◆ **Exercise description**
Copies of all lines containing the string "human" are needed from the data below.

Segment Start: Data

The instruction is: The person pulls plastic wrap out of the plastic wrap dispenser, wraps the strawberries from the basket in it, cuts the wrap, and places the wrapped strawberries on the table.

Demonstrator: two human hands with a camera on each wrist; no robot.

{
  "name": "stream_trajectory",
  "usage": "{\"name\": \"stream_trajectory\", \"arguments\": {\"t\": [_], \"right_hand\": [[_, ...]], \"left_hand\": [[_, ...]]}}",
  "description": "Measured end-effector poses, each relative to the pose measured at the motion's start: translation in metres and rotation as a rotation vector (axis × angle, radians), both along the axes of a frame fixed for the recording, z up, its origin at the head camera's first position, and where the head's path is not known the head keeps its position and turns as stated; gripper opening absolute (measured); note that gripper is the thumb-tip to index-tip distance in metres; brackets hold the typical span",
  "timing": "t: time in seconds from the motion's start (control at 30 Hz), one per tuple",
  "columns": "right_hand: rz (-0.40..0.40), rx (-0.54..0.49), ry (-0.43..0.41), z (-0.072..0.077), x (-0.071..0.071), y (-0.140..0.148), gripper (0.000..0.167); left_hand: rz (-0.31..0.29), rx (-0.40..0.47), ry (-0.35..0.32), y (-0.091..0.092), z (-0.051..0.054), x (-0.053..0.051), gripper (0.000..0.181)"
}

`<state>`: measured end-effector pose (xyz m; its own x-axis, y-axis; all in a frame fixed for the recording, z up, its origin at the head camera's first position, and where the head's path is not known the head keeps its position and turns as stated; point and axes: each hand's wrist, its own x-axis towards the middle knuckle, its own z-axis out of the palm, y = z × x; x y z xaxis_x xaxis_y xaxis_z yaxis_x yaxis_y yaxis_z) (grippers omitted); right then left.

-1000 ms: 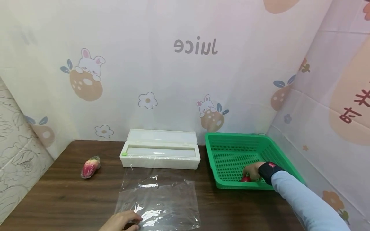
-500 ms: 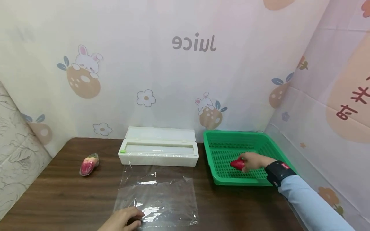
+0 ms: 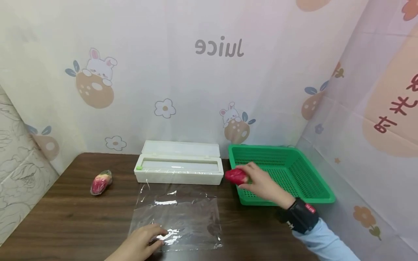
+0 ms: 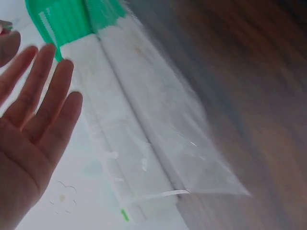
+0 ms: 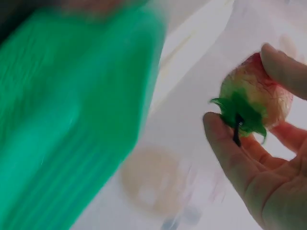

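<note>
In the head view my right hand holds a red strawberry over the left edge of the green basket. The right wrist view shows thumb and fingers around the strawberry, whose stem end has green leaves and a dark stalk. My left hand is at the near left part of a clear sheet of cling film, fingers extended; whether it touches the film I cannot tell. From the white cling film box, lid raised, the sheet runs toward me. No object is in the left palm.
The green plastic basket stands at the right, against the patterned curtain. On the left of the brown table lies another red and yellow fruit, wrapped in film. A small green tab sits on the box's left end.
My right hand has lifted the strawberry out of the basket's near part and carried it left and up to the rim. The left hand has shifted slightly right and up over the film.
</note>
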<state>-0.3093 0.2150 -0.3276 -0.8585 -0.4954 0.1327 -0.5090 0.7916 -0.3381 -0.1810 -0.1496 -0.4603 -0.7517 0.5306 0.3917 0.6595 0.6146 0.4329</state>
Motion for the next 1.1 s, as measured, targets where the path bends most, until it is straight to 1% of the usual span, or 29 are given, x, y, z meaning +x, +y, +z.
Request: {"name": "stream_trajectory", "arguments": {"t": [0.07,0.17,0.23,0.27,0.33,0.4,0.5,0.57,0.63,0.73,0.87,1.0,1.1], "right_hand": [[0.047,-0.016,0.009,-0.01,0.015,-0.017,0.058],[0.125,-0.009,0.025,-0.023,0.035,-0.038,0.058],[0.175,-0.002,0.021,-0.03,0.046,-0.051,0.058],[0.201,-0.005,0.018,-0.034,0.051,-0.057,0.057],[0.234,-0.004,-0.002,-0.039,0.059,-0.067,0.057],[0.26,-0.014,-0.036,-0.044,0.066,-0.077,0.056],[0.282,-0.033,-0.08,-0.048,0.074,-0.087,0.057],[0.292,-0.049,-0.09,-0.051,0.078,-0.092,0.057],[0.301,-0.063,-0.093,-0.054,0.082,-0.097,0.057],[0.308,-0.069,-0.089,-0.056,0.087,-0.102,0.056],[0.302,-0.065,-0.092,-0.059,0.092,-0.105,0.056],[0.298,-0.074,-0.114,-0.061,0.097,-0.107,0.056],[0.297,-0.094,-0.135,-0.063,0.099,-0.109,0.057]], "left_hand": [[0.066,0.002,0.024,0.008,0.005,0.001,0.018],[0.166,0.057,0.051,0.021,0.013,-0.001,0.026],[0.202,0.123,0.052,0.03,0.017,-0.003,0.033],[0.21,0.155,0.051,0.033,0.019,-0.004,0.037],[0.207,0.205,0.022,0.04,0.022,-0.005,0.044],[0.183,0.245,-0.03,0.044,0.025,-0.005,0.049],[0.139,0.277,-0.14,0.049,0.031,-0.003,0.052],[0.119,0.296,-0.213,0.051,0.034,-0.002,0.052],[0.11,0.31,-0.257,0.053,0.036,0.0,0.051],[0.125,0.31,-0.269,0.056,0.038,0.002,0.048],[0.134,0.313,-0.259,0.058,0.039,0.006,0.043],[0.117,0.355,-0.264,0.056,0.035,0.009,0.041],[0.101,0.382,-0.287,0.051,0.031,0.01,0.04]]}}
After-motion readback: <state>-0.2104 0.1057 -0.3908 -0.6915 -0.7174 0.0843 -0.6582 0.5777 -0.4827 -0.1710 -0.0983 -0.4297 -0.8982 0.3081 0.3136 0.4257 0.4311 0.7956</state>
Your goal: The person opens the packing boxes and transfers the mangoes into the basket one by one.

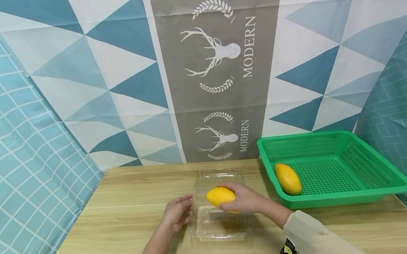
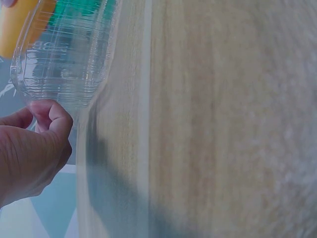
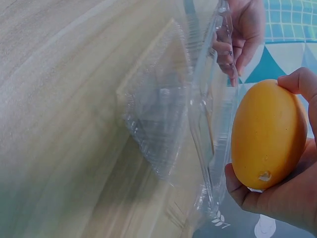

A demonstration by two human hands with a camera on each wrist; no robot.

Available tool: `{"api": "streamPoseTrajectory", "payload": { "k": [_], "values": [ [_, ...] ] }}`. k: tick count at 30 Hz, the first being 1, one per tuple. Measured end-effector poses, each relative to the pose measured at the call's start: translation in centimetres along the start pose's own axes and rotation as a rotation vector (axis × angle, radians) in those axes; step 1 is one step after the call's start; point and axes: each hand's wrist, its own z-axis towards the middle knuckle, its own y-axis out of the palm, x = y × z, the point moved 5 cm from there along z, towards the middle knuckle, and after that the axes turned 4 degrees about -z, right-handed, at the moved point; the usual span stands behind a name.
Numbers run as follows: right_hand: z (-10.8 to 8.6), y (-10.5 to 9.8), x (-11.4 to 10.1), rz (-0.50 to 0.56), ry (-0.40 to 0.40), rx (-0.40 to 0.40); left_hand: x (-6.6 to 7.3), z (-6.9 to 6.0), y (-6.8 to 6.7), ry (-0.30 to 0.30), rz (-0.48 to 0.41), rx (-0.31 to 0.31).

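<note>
In the head view my right hand [image 1: 243, 199] grips a yellow mango [image 1: 219, 196] above a clear plastic clamshell container [image 1: 222, 233]. The right wrist view shows this mango [image 3: 267, 134] between thumb and fingers, with a small pale scar near its lower end. My left hand [image 1: 178, 213] is at the container's left side. In the left wrist view its thumb and curled index finger [image 2: 52, 115] pinch the edge of the clear container [image 2: 64, 74]. The container lies open on the table, its lid part toward the wall.
A green plastic basket [image 1: 384, 162] stands at the right rear of the wooden table [image 1: 129, 211]. Another mango [image 1: 288, 179] lies inside it, against the left wall. Patterned cloth [image 1: 219, 98] hangs behind the table, with blue tiled sheets [image 1: 6, 141] at the sides.
</note>
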Motion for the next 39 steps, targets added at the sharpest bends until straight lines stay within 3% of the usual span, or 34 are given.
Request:
{"api": "streamPoseTrajectory", "payload": {
  "k": [39],
  "values": [
    [-0.6, -4.0, 0.7, -0.034, 0.078, 0.087, 0.0, 0.0, 0.1, 0.004, -0.019, 0.001]
  ]
}}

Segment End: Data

◆ **Written reply**
Demonstrator: two human hands with a camera on each wrist; no robot.
A demonstration by two human hands with a camera on each wrist; no robot.

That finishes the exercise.